**YOUR TASK:**
The result should be the listing below restated word for word, with images left out.

***

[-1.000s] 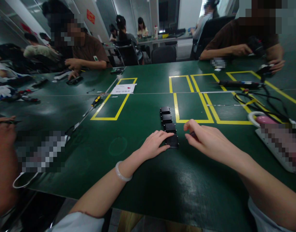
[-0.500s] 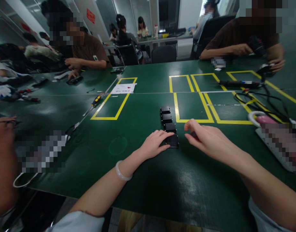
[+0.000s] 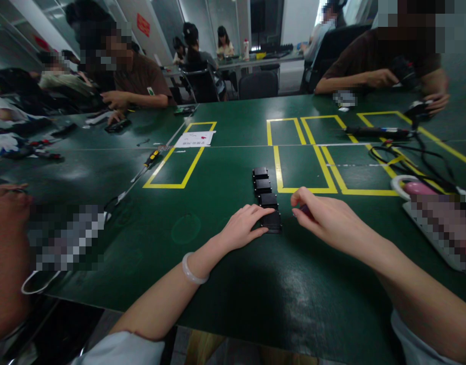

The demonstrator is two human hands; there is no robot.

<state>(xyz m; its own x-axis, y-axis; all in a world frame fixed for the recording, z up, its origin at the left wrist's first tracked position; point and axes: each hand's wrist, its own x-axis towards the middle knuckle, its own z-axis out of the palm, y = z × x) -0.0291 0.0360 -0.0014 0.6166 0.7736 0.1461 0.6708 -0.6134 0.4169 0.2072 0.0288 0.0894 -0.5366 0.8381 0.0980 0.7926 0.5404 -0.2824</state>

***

**EXPECTED ANSWER:**
[-1.000s] 
[-0.500s] 
[+0.000s] 

The demonstrator is two human hands; there is no robot.

<state>(xyz m; its own x-axis, y-axis; all in a world frame fixed for the recording, z up, its origin at the left wrist's first tracked position; point and axes: each hand's wrist, its own x-axis towards the middle knuckle, its own z-axis out of the palm, y = z × x) -0.0291 0.0360 -0.0014 0.6166 0.7736 0.1461 0.6708 -0.6134 0.4169 0.2072 0.0288 0.0894 -0.5366 0.8381 0.0980 0.7926 0.5404 -0.2824</state>

The output above is the complete answer.